There is also a theme of deep meditation which consists in seeing the three gunas as if they were concentric surfaces, one within the other. Thus, we have the picture of four concentric barriers which delimit them, one within the other, the one delimiting matter is outside, those delimiting energy are inside, as well as the one in the centre which delimits the spirit. The space in the centre represents the zone of perfect calm, the Void.
Diagram
As soon as the perfect calmness of the inner space is perceived, the image of concentric surfaces is obliterated and the fact of existing is now experienced but very subtly, as if a state of active consciousness could be compared to a thin steak of light which at the same time is filling the sky. The result is an all-encompassing sensation of fluidity along the spinal column. The sensation is that of a very fine vibrating matter ascending from below.

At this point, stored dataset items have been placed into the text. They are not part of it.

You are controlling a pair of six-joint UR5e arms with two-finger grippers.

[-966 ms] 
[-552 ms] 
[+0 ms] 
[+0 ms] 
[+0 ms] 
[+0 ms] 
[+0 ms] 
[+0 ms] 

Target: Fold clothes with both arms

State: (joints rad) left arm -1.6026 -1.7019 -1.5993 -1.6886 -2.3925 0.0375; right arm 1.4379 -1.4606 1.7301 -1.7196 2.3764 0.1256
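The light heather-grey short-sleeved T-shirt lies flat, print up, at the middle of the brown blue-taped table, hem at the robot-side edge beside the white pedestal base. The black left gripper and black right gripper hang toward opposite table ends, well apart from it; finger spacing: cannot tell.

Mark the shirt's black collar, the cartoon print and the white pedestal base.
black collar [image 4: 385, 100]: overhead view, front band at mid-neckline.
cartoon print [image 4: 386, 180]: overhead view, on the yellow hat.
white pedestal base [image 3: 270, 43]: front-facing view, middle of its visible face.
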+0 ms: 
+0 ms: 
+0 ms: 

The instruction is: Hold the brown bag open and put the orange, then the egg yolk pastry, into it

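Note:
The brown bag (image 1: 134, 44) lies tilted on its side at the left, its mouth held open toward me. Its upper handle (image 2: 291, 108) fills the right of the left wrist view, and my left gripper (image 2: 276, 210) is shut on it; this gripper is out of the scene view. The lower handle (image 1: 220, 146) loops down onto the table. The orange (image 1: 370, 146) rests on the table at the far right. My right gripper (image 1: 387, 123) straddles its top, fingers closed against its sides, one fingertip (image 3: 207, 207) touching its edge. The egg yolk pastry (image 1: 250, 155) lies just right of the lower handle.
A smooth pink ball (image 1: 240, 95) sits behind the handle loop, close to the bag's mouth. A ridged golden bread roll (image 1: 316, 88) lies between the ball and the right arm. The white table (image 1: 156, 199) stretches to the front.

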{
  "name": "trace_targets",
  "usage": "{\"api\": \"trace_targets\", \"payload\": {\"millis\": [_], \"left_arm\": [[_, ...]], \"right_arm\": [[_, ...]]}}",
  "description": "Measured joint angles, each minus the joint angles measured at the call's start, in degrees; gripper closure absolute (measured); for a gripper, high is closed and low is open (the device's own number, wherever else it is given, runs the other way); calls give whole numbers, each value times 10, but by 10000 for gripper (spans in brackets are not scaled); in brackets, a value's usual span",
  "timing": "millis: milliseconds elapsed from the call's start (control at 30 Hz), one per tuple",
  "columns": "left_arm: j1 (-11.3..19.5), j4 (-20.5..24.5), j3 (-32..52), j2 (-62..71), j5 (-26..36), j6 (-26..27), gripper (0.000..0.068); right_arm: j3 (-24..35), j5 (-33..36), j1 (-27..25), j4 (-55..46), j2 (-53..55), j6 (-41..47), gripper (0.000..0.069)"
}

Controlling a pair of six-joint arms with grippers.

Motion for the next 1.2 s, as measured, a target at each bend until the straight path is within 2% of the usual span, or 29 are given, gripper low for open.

This sensation is like the radiation of light which fills space. The three gunas constitute the equilibrium of purusha. Whatever takes place, the constant balance between the qualities and the substances that compose the gunas remains. They move always in the same order, that is, from matter (tamas) to energy (rajas), then to spirit (sattva), or in the reverse order, from spirit (sattva) to energy (rajas), down to matter (tamas). At the moment of sunrise and sunset, one can feel in oneself the very delicate transition from one density to the other, from one quality to the other, and see the change from one colour to another. That is why traditionally these are the moments in which the gunas form the background and the theme of all meditation.
There are two Samkhyas: the first is philosophical, the second mystical.
Philosophical Samkhya, formulated by Ishvara Krishna is recognised in India as being the system of basic thought that indicates to the yogi, as well as to the anchorite, the ascending path of spiritual search. It is a profoundly negative philosophy which had an influence on the whole of life in India in the Middle Ages. This is all that is known of samkhya in the west.
But this Samkhya is also a mystical path, enshrined in the Vedas and the Upanishads, which, in the course of centuries, has found its free and clear expression in the Puranas and the Tantras, especially in the later sacred scriptures. It can be said that the whole Tantric way of life is none other than a Samkhya whose sources can be discovered in the most ancient Vedic verses.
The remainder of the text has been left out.